> What you are asked to do
Restate the lines of the material below word for word, from the first through the one containing "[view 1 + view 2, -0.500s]", and include nothing else; pictures stay out.

> Material for this task
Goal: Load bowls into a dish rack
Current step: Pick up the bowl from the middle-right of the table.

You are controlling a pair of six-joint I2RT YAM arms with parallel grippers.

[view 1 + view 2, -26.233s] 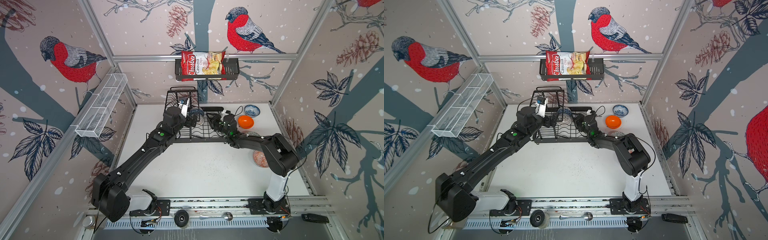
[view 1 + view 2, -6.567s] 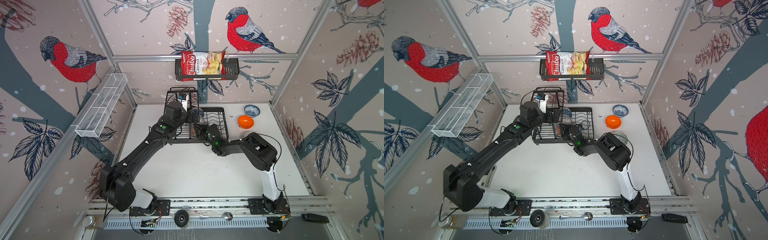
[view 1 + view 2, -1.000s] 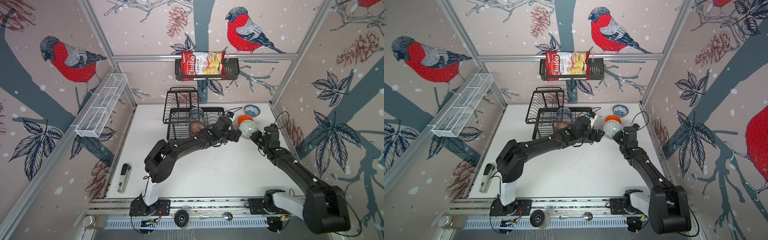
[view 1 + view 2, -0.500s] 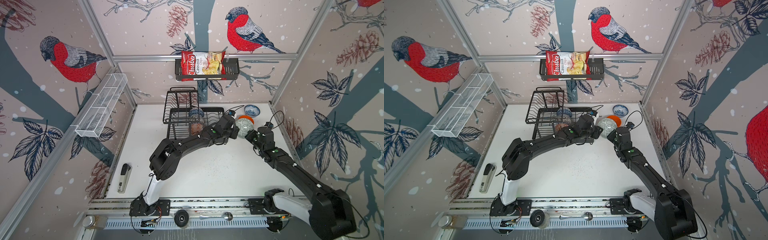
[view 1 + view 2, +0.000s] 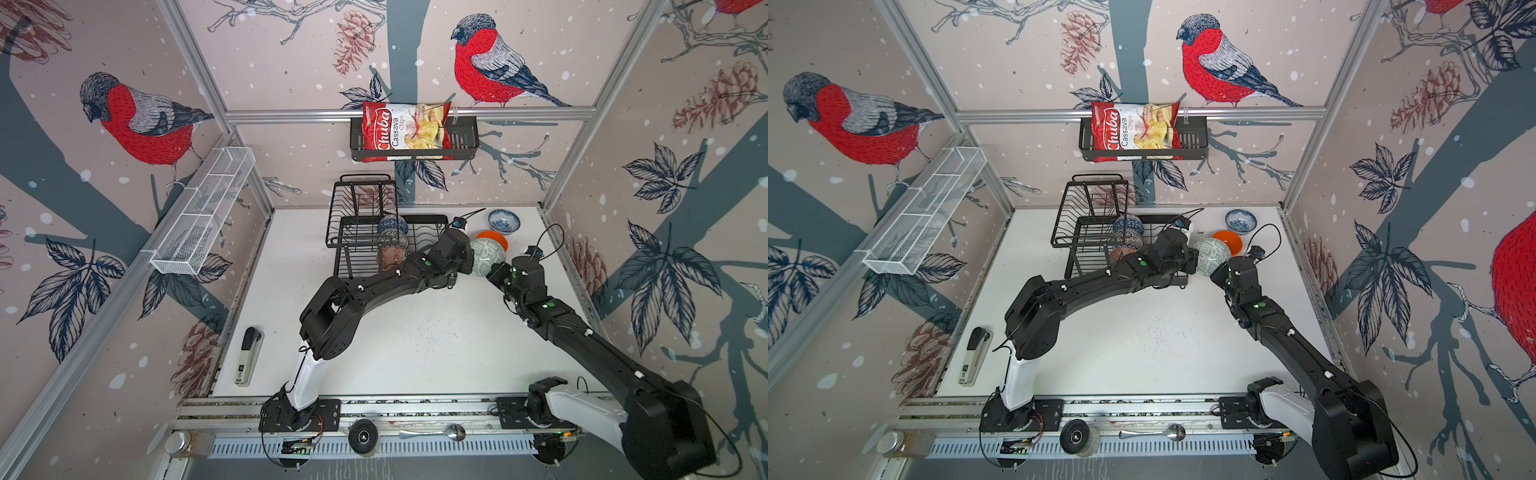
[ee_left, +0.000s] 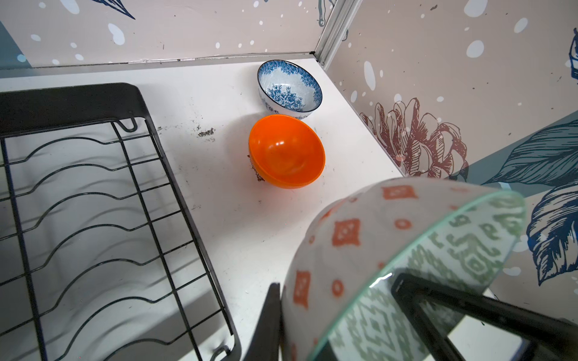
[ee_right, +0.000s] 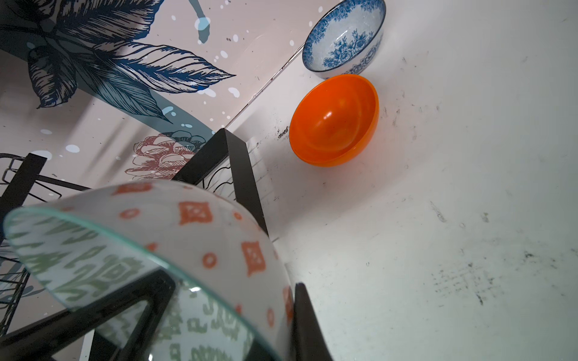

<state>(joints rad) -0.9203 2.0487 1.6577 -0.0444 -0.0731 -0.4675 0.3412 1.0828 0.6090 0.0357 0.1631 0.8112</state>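
Holding three bowls [image 5: 392, 240], dish rack [image 5: 353, 240], chips [image 5: 405, 131] in basket [image 5: 463, 139]

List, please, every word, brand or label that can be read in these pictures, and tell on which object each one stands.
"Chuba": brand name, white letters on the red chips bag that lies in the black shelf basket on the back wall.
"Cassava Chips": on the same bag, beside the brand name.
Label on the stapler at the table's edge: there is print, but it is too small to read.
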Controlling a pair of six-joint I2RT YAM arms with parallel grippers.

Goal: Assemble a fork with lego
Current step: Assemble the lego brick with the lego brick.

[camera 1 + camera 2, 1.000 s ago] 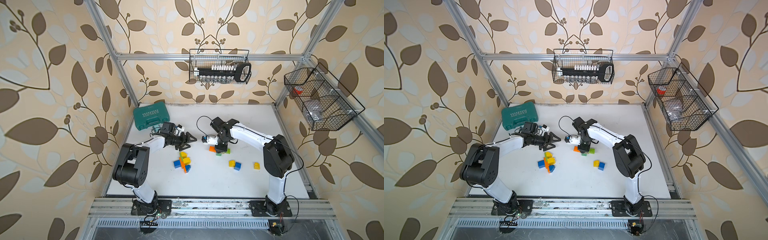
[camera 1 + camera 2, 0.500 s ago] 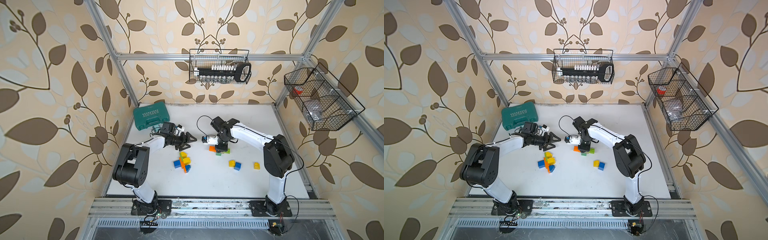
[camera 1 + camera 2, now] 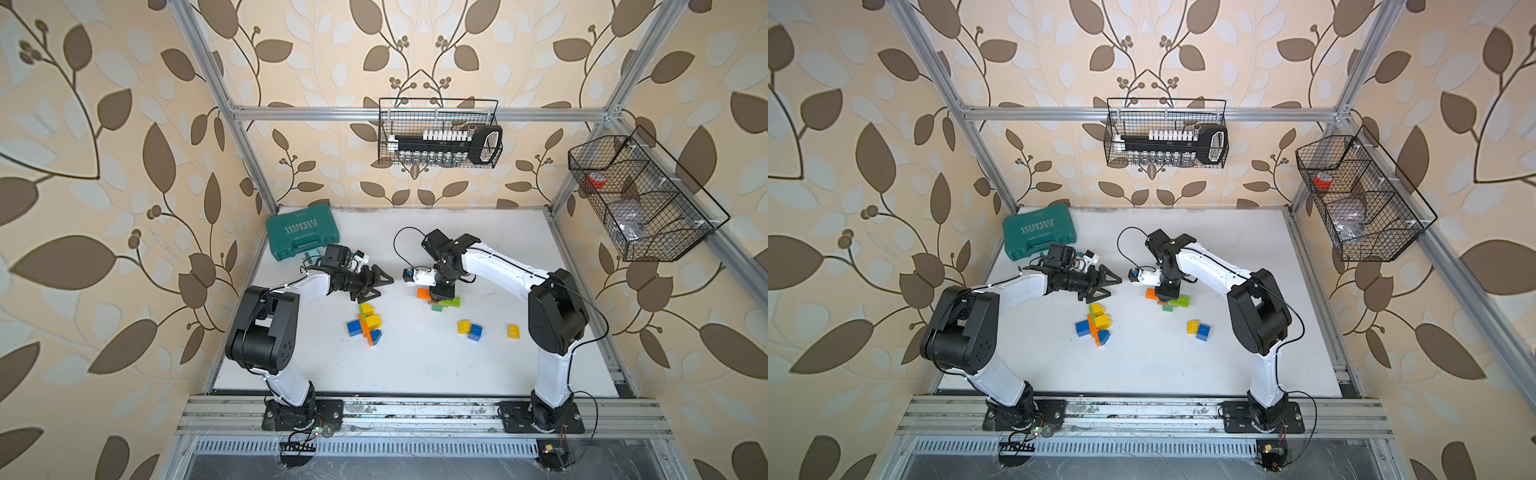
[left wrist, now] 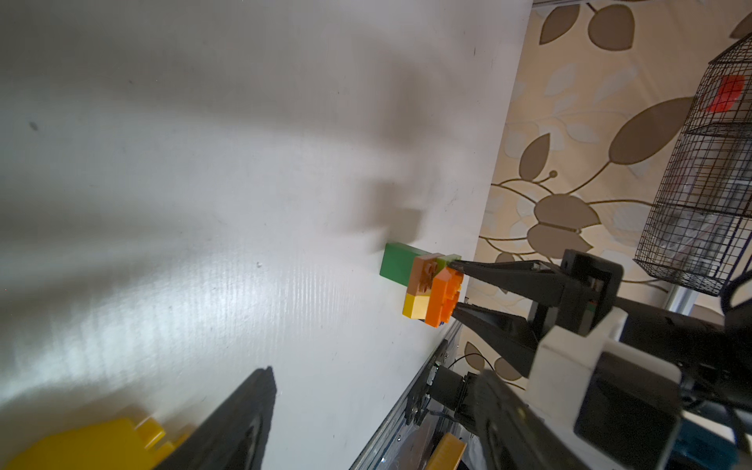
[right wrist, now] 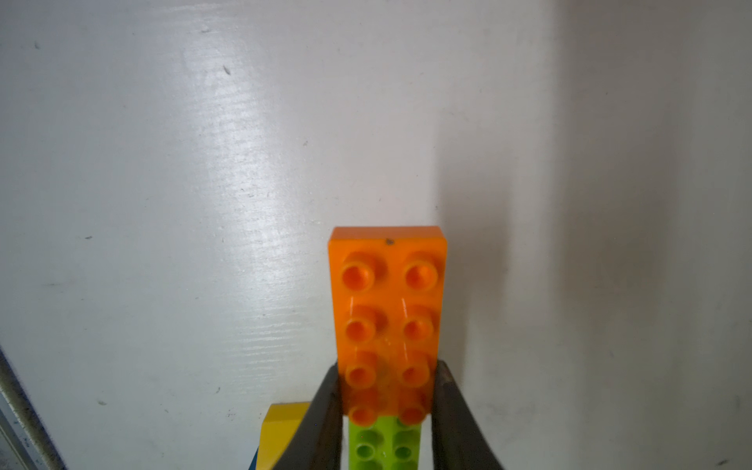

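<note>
The left arm (image 3: pixel 309 286) and right arm (image 3: pixel 494 266) are built alike: glossy white link shells joined by bulky, rounded black joint housings (image 3: pixel 266 328), each on a black base plate (image 3: pixel 540 417) fixed with screws. Thin black cables (image 3: pixel 397 245) run along the white shells and loop at the wrist. A small white camera block (image 3: pixel 417 275) sits at each wrist. The left gripper (image 3: pixel 384 287) and right gripper (image 5: pixel 386 366) have matte black fingers tapering to points.

orange brick (image 5: pixel 386 309): glossy plastic | table (image 5: pixel 162 203): smooth, sheeny white | basket (image 3: pixel 436 133): black wire
</note>
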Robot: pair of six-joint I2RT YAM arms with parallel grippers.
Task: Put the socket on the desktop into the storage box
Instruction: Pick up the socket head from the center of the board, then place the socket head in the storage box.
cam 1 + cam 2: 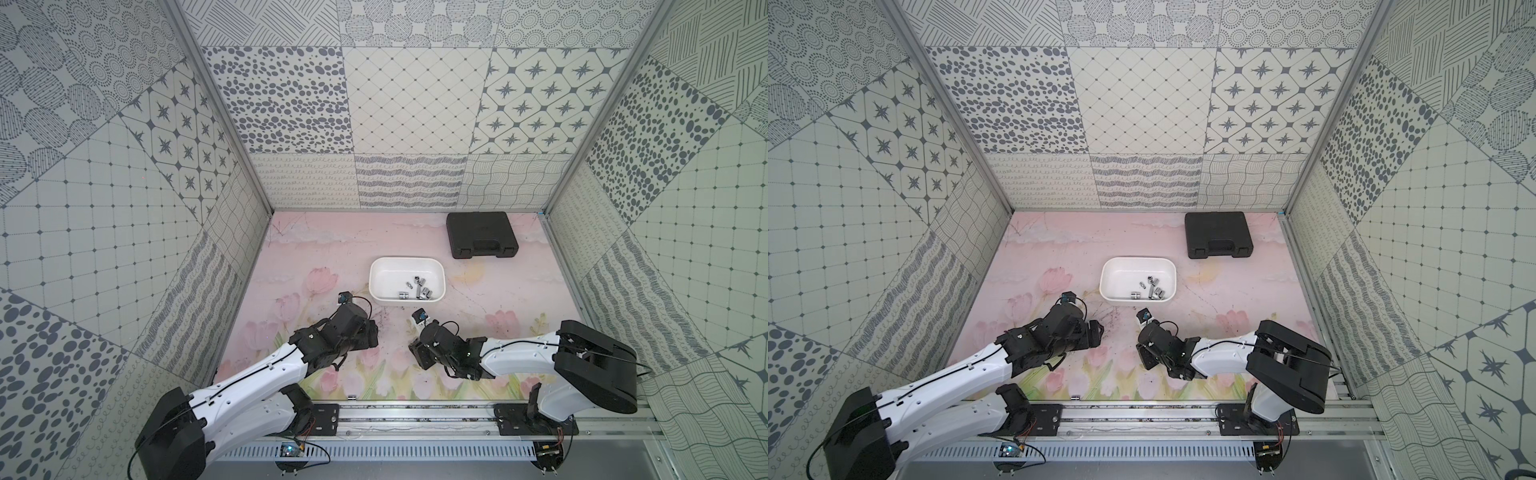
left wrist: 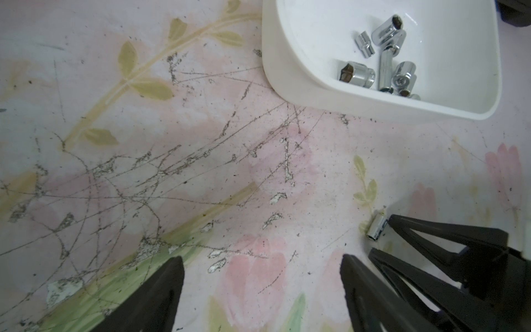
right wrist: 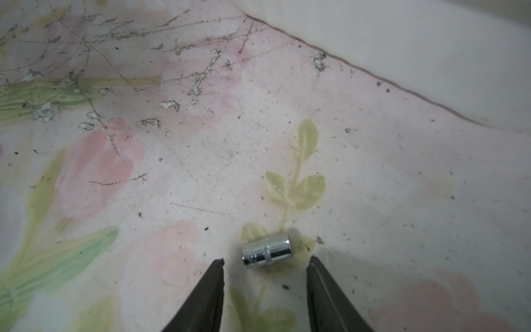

> Result for this exercise
Goal: Load bowls into a dish rack
Current step: Pick up the bowl from the middle-right of the table.

You are controlling a pair of six-joint I2RT YAM arms with parallel grippers.

[view 1 + view 2, -26.233s] 
[view 1 + view 2, -6.567s] 
[view 1 + view 2, -1.000s] 
[view 1 + view 2, -0.500s] 

No further output is expected.